• [DIRECTIONS]:
Exactly the lines below starting at the line with "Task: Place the" and ending at the line with "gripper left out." are wanted, with both ends included. Leave out the pictures and add no other lines.

### EXERCISE MATERIAL ###

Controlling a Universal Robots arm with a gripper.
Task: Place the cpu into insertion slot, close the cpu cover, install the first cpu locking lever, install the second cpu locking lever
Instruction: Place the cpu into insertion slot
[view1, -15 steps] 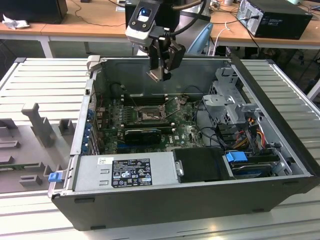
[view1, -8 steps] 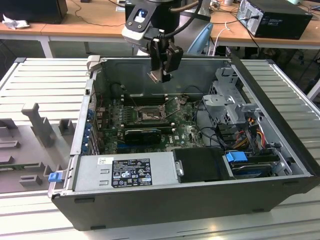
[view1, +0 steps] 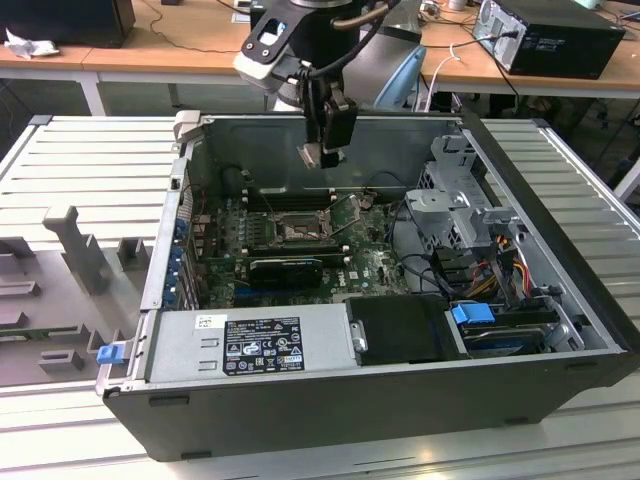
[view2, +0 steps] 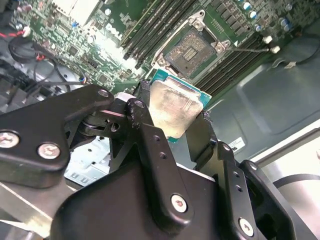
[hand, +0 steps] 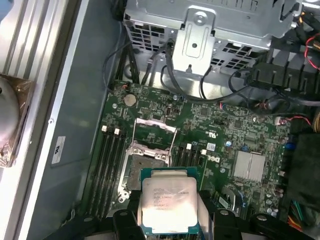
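The cpu (hand: 169, 206), in the hand (view1: 322, 156), hangs above the insertion slot (view2: 191, 50) on the motherboard (hand: 240, 140).

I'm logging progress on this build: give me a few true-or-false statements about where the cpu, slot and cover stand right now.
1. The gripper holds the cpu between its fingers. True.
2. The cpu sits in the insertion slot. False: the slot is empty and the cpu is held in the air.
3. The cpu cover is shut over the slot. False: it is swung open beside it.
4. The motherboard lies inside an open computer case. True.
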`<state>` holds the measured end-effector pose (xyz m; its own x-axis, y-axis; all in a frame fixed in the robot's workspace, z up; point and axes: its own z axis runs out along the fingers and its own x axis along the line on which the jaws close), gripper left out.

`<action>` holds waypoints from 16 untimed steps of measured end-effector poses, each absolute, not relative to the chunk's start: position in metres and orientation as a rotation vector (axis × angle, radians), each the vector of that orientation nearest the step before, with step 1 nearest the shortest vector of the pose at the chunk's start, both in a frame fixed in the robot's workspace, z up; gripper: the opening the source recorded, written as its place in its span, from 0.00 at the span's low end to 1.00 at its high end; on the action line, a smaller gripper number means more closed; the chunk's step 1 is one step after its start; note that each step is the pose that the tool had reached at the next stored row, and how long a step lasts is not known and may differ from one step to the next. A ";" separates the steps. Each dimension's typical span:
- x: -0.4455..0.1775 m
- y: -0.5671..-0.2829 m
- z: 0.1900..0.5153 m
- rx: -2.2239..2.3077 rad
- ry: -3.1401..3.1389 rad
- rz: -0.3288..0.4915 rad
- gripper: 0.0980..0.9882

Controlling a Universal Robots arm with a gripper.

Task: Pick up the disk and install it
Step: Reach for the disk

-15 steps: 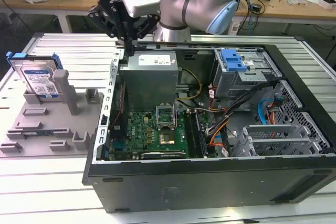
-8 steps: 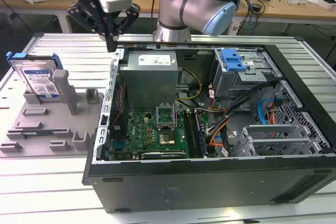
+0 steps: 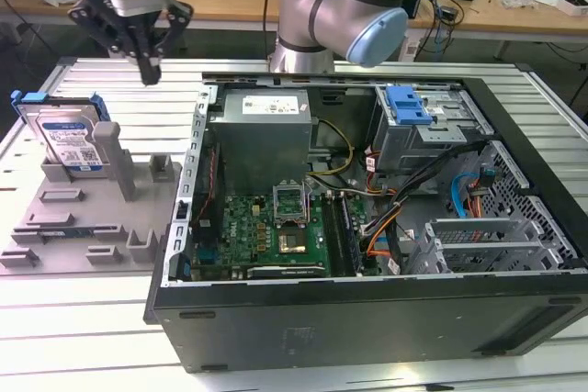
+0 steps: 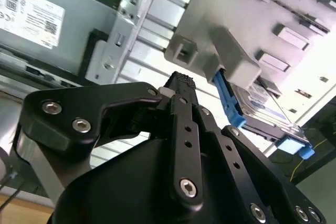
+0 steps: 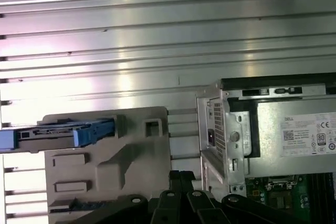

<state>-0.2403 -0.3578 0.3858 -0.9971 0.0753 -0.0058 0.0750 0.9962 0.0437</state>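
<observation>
Nearest you in the exterior view, the open computer case lies on its side on the slatted metal counter. Its green motherboard faces up, and the grey power-supply box sits at the far end of the case.

On the exterior view's left of the case sits a grey plastic holder. The disk stands at the holder's far left corner, tilted on its edge in its blue carrier. Its labelled face is turned up and it leans beside a grey post.

Your tool hangs in the air farther back, above the disk and toward the exterior view's right of it. It is clear of the disk and touches nothing. Its fingers are pressed together with nothing between them, as both wrist views show. Both wrist views also show the disk edge-on in the holder, apart from the fingertips.

Farthest back, the arm rises behind the case.
</observation>
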 end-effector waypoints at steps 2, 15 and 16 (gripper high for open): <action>-0.252 -0.356 0.385 0.118 3.132 0.068 0.01; -0.310 -0.339 0.382 0.119 3.150 0.068 0.01; -0.316 -0.337 0.381 0.119 3.153 0.068 0.01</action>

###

• [RESULT BELOW]:
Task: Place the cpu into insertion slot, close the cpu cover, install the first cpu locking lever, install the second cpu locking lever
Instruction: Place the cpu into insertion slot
[view1, -15 steps] 
[view1, -8 steps] 
[view1, +0 steps] 
[view2, +0 steps] 
[hand, +0 steps] 
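The cpu (hand: 169, 206), in the hand (view1: 322, 156), hangs above the insertion slot (view2: 191, 50) on the motherboard (hand: 240, 140).

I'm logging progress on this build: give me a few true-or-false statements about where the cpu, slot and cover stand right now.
1. The gripper holds the cpu between its fingers. True.
2. The cpu sits in the insertion slot. False: the slot is empty and the cpu is held in the air.
3. The cpu cover is shut over the slot. False: it is swung open beside it.
4. The motherboard lies inside an open computer case. True.
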`<state>` holds the measured end-effector pose (xyz m; its own x-axis, y-axis; all in a frame fixed in the robot's workspace, z up; point and axes: its own z axis runs out along the fingers and its own x axis along the line on which the jaws close), gripper left out.

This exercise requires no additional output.